Thursday 2 February 2012
This was the middle bus of a three bus tour
of North West London, or at least a narrow part of it, stretching only from
Queensbury to Borehamwood. The 303
was the middle leg, from Edgware Station to the superstores at Colindale. In fact, we spotted what was to be our third bus as we waited.
The day was really, really cold, and Mary, Linda and I were glad of the shelter of Edgware’s Bus Station for our brief wait. We were onto our single decker shortly after 11.15. The bus was quite busy from the start, as we turned left, past The Raiway Pub and St Margaret of Antioch church. She led a busy life, what with being swallowed by a dragon, regurgitated, then beheaded and becoming the patron saint of childbirth, but her church and its graveyard make a peaceful oasis before the left turn into the busy Edgware Road.

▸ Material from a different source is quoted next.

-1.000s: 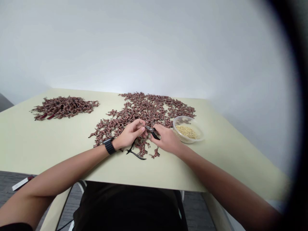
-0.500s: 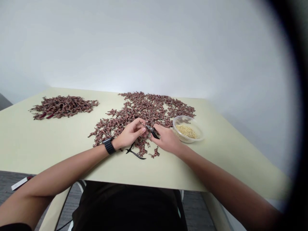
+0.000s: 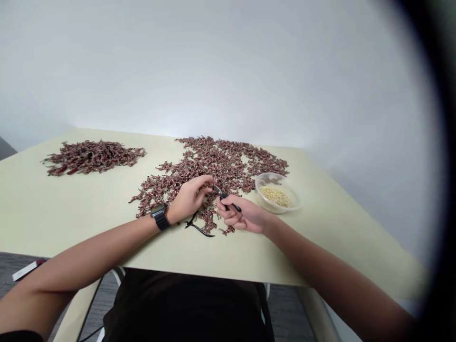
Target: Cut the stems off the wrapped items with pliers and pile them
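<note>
Two bare forearms reach forward past a dark shirt (image 3: 185, 308) to the near part of a pale green surface (image 3: 71, 213). Down on the floor beyond its near left edge lies a white and red object (image 3: 26, 269), too small to tell what it is.

The left hand (image 3: 188, 199), with a black link watch (image 3: 160, 217) on its wrist, rests just past the surface's middle, its fingers (image 3: 201, 183) curled inward and close together. Whether they pinch anything cannot be told. The right hand (image 3: 242, 216) grips a pair of small black-handled pliers (image 3: 226, 198), its fingers (image 3: 226, 213) wrapped around the handles. The metal tip of the pliers points up and to the left, just beside the left hand's fingertips, above the scattered pieces.

Just in front of the hands, a thin curved black strip (image 3: 197, 229) lies on the surface. Around and beyond both hands spreads a wide, loose layer of small reddish-brown pieces (image 3: 213, 161), some of them lying under the hands.

To the right of that layer, near the right hand but not touching it, sits a transparent plastic bowl (image 3: 294, 202) holding pale yellow grains (image 3: 274, 196). Well apart on the far left of the surface lies a denser heap of similar reddish-brown pieces (image 3: 92, 156). A plain white wall (image 3: 228, 71) rises behind the surface.
</note>
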`<state>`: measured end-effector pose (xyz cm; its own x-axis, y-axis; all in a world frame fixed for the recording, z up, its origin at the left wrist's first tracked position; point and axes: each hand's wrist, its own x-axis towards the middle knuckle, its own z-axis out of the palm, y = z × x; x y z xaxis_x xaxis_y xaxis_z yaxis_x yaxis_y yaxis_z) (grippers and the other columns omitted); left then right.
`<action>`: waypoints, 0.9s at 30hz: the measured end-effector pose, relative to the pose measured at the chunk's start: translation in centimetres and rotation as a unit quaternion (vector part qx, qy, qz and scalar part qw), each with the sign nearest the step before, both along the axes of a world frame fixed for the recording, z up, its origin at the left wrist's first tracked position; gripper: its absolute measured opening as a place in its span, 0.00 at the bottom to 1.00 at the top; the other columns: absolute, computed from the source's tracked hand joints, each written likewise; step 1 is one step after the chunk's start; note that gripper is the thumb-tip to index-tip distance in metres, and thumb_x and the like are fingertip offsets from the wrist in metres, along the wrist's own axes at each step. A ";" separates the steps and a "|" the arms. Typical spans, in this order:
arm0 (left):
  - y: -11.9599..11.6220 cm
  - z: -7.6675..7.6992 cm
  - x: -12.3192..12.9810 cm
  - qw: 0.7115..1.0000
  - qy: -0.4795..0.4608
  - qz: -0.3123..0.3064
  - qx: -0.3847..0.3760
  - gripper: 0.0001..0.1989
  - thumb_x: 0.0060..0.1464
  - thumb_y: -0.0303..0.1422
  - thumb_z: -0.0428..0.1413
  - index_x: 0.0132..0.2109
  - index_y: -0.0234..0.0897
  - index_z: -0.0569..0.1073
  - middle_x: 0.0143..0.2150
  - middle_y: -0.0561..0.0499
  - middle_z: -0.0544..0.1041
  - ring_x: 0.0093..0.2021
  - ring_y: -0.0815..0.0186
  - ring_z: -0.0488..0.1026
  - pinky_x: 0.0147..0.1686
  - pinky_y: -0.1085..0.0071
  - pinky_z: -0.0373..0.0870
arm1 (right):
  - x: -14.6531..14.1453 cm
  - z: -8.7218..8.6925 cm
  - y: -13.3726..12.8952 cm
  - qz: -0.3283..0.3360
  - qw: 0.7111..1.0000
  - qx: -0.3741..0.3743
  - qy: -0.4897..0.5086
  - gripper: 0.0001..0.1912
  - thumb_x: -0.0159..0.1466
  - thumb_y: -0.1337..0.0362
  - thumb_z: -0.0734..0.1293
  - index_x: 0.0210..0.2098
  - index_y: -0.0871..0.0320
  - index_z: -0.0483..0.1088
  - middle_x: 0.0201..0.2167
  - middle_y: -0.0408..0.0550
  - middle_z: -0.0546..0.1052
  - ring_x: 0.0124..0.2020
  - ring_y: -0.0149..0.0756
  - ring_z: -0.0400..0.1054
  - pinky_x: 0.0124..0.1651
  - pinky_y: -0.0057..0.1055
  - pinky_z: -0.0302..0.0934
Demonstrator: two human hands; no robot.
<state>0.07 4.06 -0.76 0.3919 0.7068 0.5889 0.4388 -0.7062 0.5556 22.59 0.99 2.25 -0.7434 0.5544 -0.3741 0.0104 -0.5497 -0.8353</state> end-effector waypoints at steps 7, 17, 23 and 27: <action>-0.1 0.4 0.3 0.994 -0.064 -0.026 -0.085 0.12 0.66 0.31 0.55 0.56 0.39 0.71 0.54 0.43 0.77 0.55 0.58 0.75 0.56 0.58 0.71 | 0.3 -0.8 0.5 -0.085 0.963 0.215 -0.139 0.15 0.67 0.50 0.58 0.32 0.54 0.57 0.23 0.36 0.52 0.21 0.29 0.39 0.20 0.26 0.36; -0.9 0.6 1.1 0.845 -0.273 -0.226 -0.400 0.17 0.65 0.40 0.59 0.54 0.39 0.64 0.42 0.46 0.80 0.36 0.63 0.80 0.39 0.66 0.77 | 0.7 -2.2 0.6 -0.162 0.688 0.612 -0.354 0.12 0.65 0.56 0.65 0.34 0.54 0.58 0.26 0.39 0.67 0.26 0.33 0.59 0.30 0.31 0.45; -0.8 0.6 1.1 0.840 -0.276 -0.227 -0.408 0.17 0.65 0.40 0.59 0.54 0.39 0.64 0.42 0.45 0.80 0.36 0.63 0.81 0.37 0.67 0.76 | 0.7 -2.2 0.5 -0.150 0.670 0.636 -0.352 0.11 0.66 0.56 0.64 0.33 0.54 0.59 0.28 0.40 0.67 0.28 0.33 0.61 0.32 0.30 0.47; -0.8 0.7 1.0 0.846 -0.270 -0.224 -0.402 0.17 0.65 0.40 0.59 0.53 0.39 0.64 0.42 0.46 0.79 0.36 0.63 0.80 0.37 0.67 0.77 | 0.8 -2.2 0.6 -0.147 0.688 0.618 -0.350 0.10 0.67 0.57 0.64 0.34 0.54 0.62 0.24 0.38 0.65 0.25 0.31 0.58 0.30 0.30 0.46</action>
<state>1.11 3.23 -0.09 0.5547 0.8151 0.1671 -0.2439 -0.0328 0.9693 23.39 1.54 0.00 -0.4086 0.8587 0.3093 0.6883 0.5125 -0.5134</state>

We also passed ‘Venus Hair
and Beauty’ which advertises in Arabic as well as English, and specifically
offers marriage hardos. Linda told
us, since we passed several, that nail salons are the only form of business
actually growing (pardon the pun) in the high streets of the UK. We had time for this sort of
conversation because the traffic was at a standstill as far as the eye could
see: when we crawled to the offending spot, it proved to be miniscule road
works but with three way traffic controls. We were interested in the name of the Change of Hart Pub, but can find no explanation of the odd name (swap my fallow for your
roe?) Searching did turn up a
slightly shady period from 2010.
We took a quick turn around Edgware Hospital before heading along Deansbrook Avenue (the Deansbrook and the Silk Stream do meet one another!) Through an area of much improved former public housing, we came to Lyndhurst Park, before reaching Mill Hill Broadway Station, and the nastiest bus station in London, gloomily lurking under the motorway. Then we looped back the way we had come, travelling parallel to the railway for a while. The Grahame Park area was all built up on the site of the old Hendon Air field (perhaps I should say aerodrome), and after Barnet College, we came to the RAF Museum and then a branch of Middlesex University.
Once again, the route twiddles into the residential area and shops of what we
think may be called New Hendon Village
- unless that is merely the newest flats – before heading back to reach
Colindale Station.
Then we passed the NHS Blood Donation HQ, recently in the news about transplants from cancer sufferers and the Newspaper Library.
We then speculated briefly about the name of the New Chandos Pub. (I can
find no explanation: Did it replace the Old Chandos? Did the Duke of Chandos – he of the
portrait of William Shakespeare – appear forever new, like Dorian Gray?)
Back onto the Edgware Road one more time,
we turned right to reach the Colindale Asda at 12.00 noon. An interesting ride,
we thought, showing how buses loop towards and away from the main thoroughfares
to serve the communities around.
The Change of Hart? It was originally the White Hart (of course!). I'm not sure when the name changed - it was already the Change of Hart in the mid-1990s. I used tho frequent the place when my football team were playing at the adjacent, now derelict, White Lion Ground - named after an old pub, closed about 1996-7, which stood next to where the Premier Inn (or whatever it's called) is now.
ReplyDeleteI'm from Edgware. Steve's correct. It was sometime about 1991/1992 when the White Hart was refurbished, re-managed and renamed.